### WHAT IS NEEDED
With the pictures omitted, print exactly the lines below, from the one containing "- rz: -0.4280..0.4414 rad" through the one containing "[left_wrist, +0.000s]", and nothing else.

* * * *

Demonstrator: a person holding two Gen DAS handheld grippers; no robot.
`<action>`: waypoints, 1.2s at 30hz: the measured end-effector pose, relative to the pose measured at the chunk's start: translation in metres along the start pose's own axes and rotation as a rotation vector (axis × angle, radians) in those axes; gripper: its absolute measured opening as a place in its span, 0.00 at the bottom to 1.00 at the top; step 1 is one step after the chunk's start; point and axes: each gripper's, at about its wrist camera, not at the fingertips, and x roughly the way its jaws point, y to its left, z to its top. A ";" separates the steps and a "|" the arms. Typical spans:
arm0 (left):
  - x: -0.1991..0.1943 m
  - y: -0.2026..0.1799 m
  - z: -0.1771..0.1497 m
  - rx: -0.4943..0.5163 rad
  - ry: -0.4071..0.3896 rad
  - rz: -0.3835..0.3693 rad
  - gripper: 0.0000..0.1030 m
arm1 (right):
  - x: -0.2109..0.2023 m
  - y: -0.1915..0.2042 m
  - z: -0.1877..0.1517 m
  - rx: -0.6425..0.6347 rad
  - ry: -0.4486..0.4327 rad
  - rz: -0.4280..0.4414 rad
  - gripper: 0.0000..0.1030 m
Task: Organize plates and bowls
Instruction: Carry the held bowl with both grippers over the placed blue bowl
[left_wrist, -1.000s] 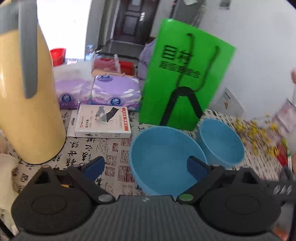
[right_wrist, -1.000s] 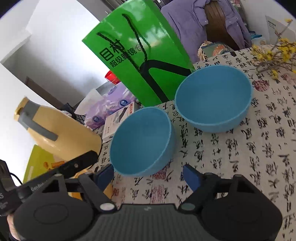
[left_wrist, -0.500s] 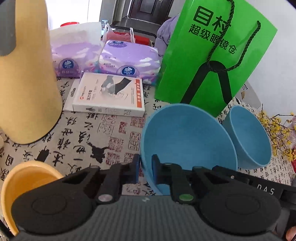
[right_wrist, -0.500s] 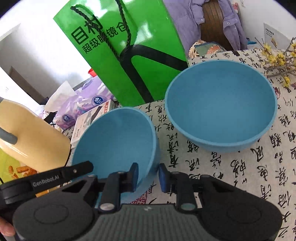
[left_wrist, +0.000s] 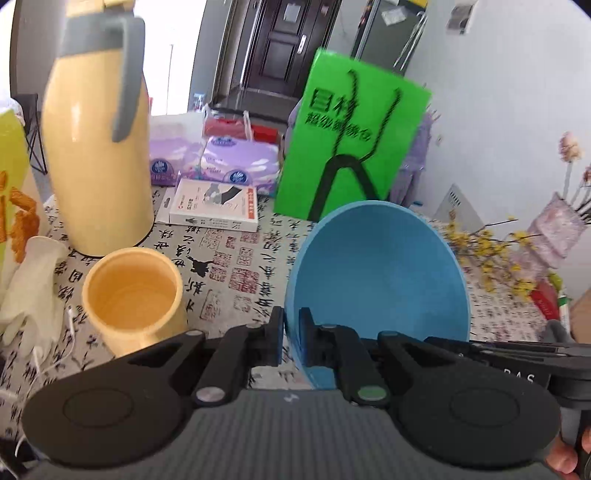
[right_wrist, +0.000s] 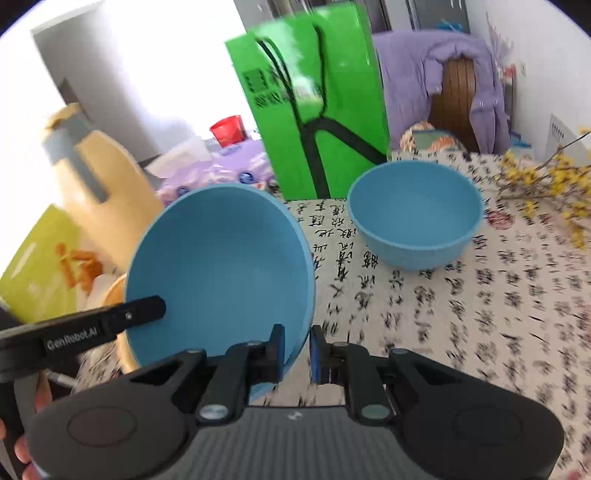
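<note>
You have both the left gripper (left_wrist: 291, 338) and right gripper (right_wrist: 296, 349) pinched on opposite rims of the blue bowl (right_wrist: 221, 266), which looks light, rigid and smooth-walled, so grip firmly at the rim.

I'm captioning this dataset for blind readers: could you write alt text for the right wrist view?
The right hand-held gripper pinches the rim of a tilted blue bowl, with the left hand-held gripper's arm reaching it from the left. A second blue bowl sits on the calligraphy tablecloth before a green bag.

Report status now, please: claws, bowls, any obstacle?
Left claw and right claw both shut on held blue bowl rim. Second blue bowl on table, apart. Green bag behind it.
</note>
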 end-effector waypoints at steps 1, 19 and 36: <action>-0.015 -0.005 -0.008 0.003 -0.019 -0.004 0.08 | -0.014 0.002 -0.008 -0.011 -0.012 -0.001 0.13; -0.225 -0.065 -0.266 -0.029 -0.346 0.086 0.07 | -0.215 0.036 -0.285 -0.235 -0.300 -0.042 0.13; -0.221 -0.102 -0.283 0.014 -0.296 0.070 0.07 | -0.235 0.000 -0.330 -0.171 -0.286 -0.017 0.13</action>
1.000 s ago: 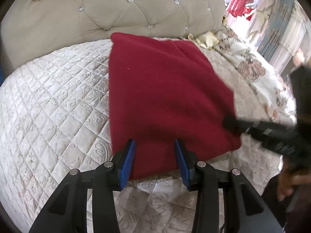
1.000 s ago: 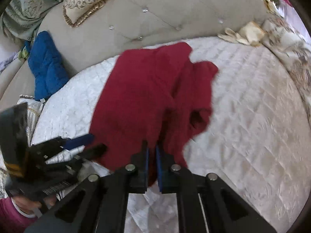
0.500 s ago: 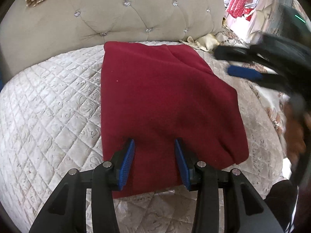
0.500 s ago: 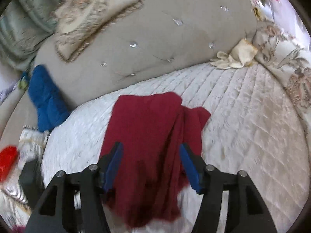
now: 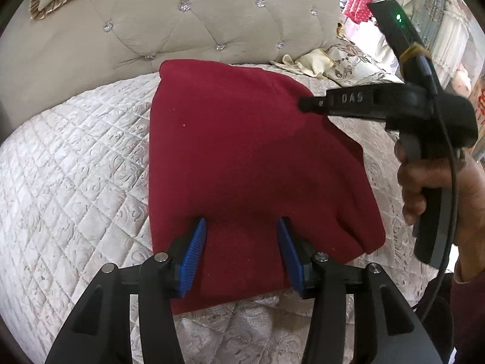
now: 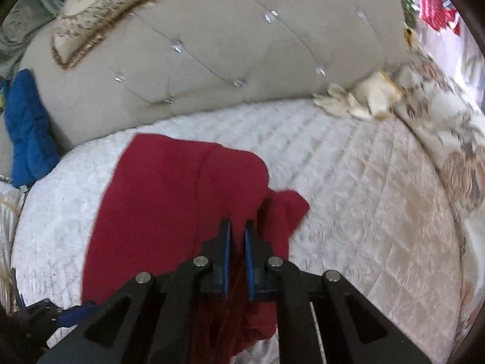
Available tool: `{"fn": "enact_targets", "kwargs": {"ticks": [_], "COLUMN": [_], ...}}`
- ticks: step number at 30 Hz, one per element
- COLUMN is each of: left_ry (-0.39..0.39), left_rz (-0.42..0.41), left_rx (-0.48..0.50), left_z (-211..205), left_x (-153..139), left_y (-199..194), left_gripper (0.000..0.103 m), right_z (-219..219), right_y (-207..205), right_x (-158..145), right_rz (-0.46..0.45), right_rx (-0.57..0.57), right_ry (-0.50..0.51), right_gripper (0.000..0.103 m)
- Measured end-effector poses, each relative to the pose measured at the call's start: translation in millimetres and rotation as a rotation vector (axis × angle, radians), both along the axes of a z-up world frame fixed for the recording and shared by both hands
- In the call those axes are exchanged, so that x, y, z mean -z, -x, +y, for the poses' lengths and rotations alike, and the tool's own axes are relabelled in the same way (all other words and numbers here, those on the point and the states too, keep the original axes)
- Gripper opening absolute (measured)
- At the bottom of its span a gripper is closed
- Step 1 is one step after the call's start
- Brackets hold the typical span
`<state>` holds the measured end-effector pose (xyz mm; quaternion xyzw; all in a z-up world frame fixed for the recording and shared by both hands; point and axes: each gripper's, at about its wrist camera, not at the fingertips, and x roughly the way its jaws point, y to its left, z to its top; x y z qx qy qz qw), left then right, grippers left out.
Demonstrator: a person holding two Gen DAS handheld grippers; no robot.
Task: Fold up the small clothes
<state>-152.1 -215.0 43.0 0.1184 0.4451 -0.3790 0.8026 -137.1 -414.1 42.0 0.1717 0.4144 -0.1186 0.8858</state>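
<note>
Left wrist view: soft red garment on the bed, best taken by its edges

Nearest, left gripper point(image 5: 242, 227) over the near hem of the red garment point(image 5: 242, 151), jaws opening, cloth lying between the blue pads point(image 5: 194, 251) but not pinched. Spread flat and partly folded on the white quilt point(image 5: 75, 166), near edge close to the bed's front, far edge just short of the tufted headboard point(image 5: 197, 30).

Further right, right gripper point(image 5: 303, 103) held in a hand point(image 5: 433, 182), tip at the garment's far right edge. From the right wrist view, pads pressed almost together on a raised fold of the red cloth, though blurred.

Judging by the drape: light, limp, thick-knit, not fragile, not slippery against the quilt. Likely to sag and bunch if lifted from the middle. Better to pinch at corners or along a hem, both layers together, and to carry low so the fold stays square.

Beyond, crumpled cream cloth point(image 5: 306, 62) by the headboard, well apart.
</note>
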Motion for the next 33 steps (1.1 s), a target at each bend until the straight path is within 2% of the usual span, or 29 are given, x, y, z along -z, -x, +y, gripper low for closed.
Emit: {"fn": "enact_targets", "kwargs": {"ticks": [7, 10, 13, 16, 21, 23, 26, 28, 30, 33], "left_ry": [-0.009, -0.008, -0.015, -0.019, -0.012, 0.0, 0.064, 0.104, 0.136, 0.188], "left_rz": [0.003, 0.007, 0.004, 0.002, 0.013, 0.036, 0.073, 0.081, 0.092, 0.138], "left_rx": [-0.011, -0.014, -0.019, -0.021, -0.016, 0.003, 0.022, -0.001, -0.016, -0.037], "left_z": [0.0, -0.3, 0.2, 0.1, 0.7, 3.6, 14.3, 24.3, 31.1, 38.3], "left_x": [0.1, 0.5, -0.4, -0.4, -1.6, -4.8, -14.4, -21.0, -23.1, -19.1], "left_y": [0.4, 0.7, 3.1, 4.1, 3.7, 1.2, -9.0, -21.8, -33.1, -53.0], "left_gripper": [0.028, 0.028, 0.028, 0.028, 0.029, 0.029, 0.029, 0.031, 0.04, 0.045], "right_z": [5.4, 18.4, 33.9, 42.0, 38.8, 35.0, 25.0, 16.9, 7.7, -5.6], "right_y": [13.7, 24.2, 28.7, 27.6, 23.9, 29.0, 38.2, 44.3, 52.9, 56.1], "right_x": [-18.4, -33.7, -41.4, -36.7, -6.8, -4.7, -7.7, -9.3, -11.6, -9.9], "right_rz": [-0.041, -0.069, -0.079, -0.068, 0.03, 0.014, -0.019, -0.049, -0.098, -0.151], "right_rx": [-0.006, -0.047, -0.085, -0.106, -0.074, -0.072, -0.058, -0.029, 0.005, 0.001], "right_ry": [-0.044, -0.027, -0.021, -0.023, 0.048, 0.024, -0.047, -0.079, -0.1, -0.158], "right_gripper": [0.012, 0.023, 0.028, 0.037, 0.039, 0.039, 0.041, 0.063, 0.074, 0.088]}}
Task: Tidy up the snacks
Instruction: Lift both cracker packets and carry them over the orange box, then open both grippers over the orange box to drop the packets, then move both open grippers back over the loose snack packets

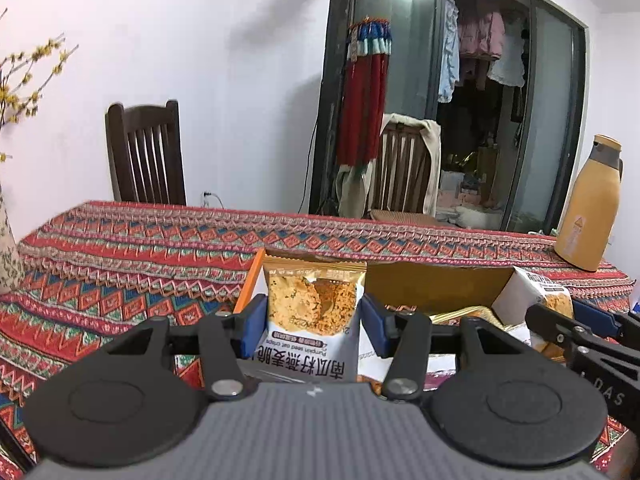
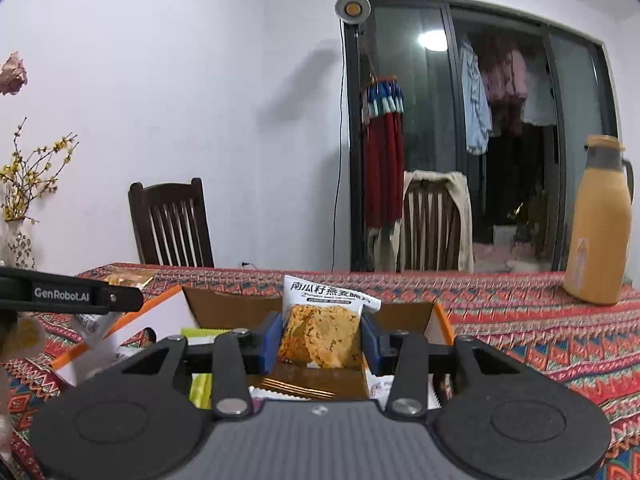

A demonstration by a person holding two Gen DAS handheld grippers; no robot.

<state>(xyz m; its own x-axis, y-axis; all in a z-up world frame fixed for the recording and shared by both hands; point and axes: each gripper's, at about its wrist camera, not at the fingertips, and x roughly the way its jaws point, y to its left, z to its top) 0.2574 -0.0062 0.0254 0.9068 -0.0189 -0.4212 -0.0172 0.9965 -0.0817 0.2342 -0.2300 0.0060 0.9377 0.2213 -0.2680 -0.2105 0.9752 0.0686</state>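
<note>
My left gripper (image 1: 314, 320) is shut on an oat crisp snack packet (image 1: 314, 304), held upside down above the table. My right gripper (image 2: 322, 334) is shut on a second oat crisp packet (image 2: 320, 328), held upright over an open orange cardboard box (image 2: 440, 320). The box (image 1: 432, 284) lies to the right of the left gripper and holds more packets, green and gold ones among them. The right gripper (image 1: 580, 328) with its packet also shows at the right of the left wrist view. The left gripper arm (image 2: 72, 294) shows at the left of the right wrist view.
The table wears a red patterned cloth (image 1: 140, 248). An orange thermos jug (image 2: 600, 224) stands at the back right. A flower vase (image 2: 18, 244) stands at the left. Two wooden chairs (image 2: 172, 224) stand behind the table, before a wall and a glass door.
</note>
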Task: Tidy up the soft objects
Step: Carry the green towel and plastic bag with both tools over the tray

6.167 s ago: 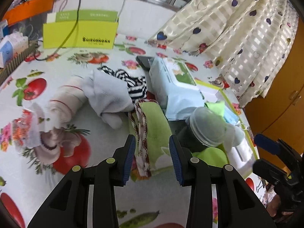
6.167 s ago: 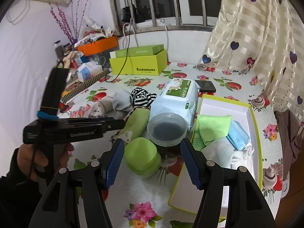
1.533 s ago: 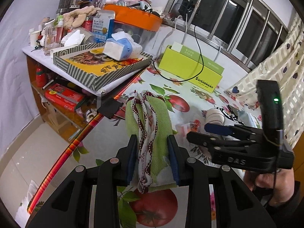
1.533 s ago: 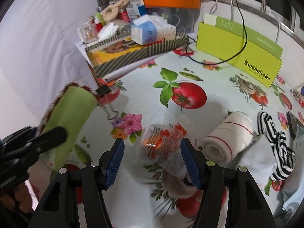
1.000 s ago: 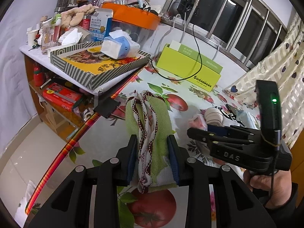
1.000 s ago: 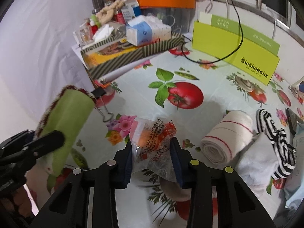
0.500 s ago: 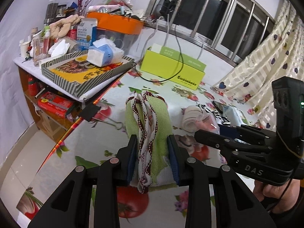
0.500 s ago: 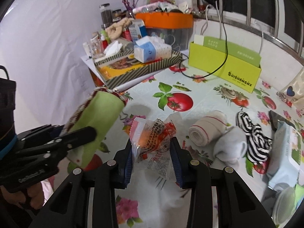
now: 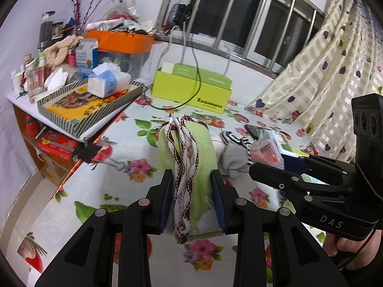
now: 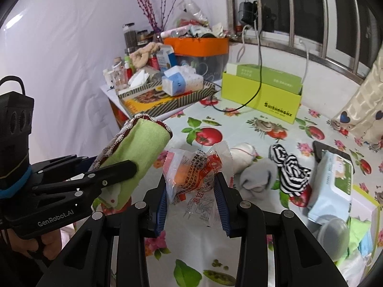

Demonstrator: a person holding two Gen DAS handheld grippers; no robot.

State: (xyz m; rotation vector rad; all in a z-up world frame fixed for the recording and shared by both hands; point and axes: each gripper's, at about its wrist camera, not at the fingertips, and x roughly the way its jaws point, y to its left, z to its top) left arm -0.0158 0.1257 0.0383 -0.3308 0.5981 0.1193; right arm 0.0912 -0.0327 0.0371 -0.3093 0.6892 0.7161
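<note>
Pinching a towel and a packet, each hand-held gripper lifts its load clear of the worktop for carrying.

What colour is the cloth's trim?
Maroon and white, wavy; clearest in the left wrist view on the green cloth.

Even, fairly bright indoor light in both views; window panes read dark, so the light does not come from outside. Shadows on the surface soft and faint. White wall carries a mild bluish sheen, no hard glare. Strong fisheye bending: window bars curve, black vignette fills the corners. Slight blur on the floral print low in the left wrist view; the centre is sharp.
</note>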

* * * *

### SOLUTION
  - rz: -0.4280..0.4414 rad
  - gripper: 0.0000..0.1030 m
Task: Organize plates and bowls
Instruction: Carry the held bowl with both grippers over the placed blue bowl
[left_wrist, -1.000s] 
[right_wrist, -1.000s] 
[left_wrist, -0.500s] 
[right_wrist, -0.500s] 
[left_wrist, +0.000s] 

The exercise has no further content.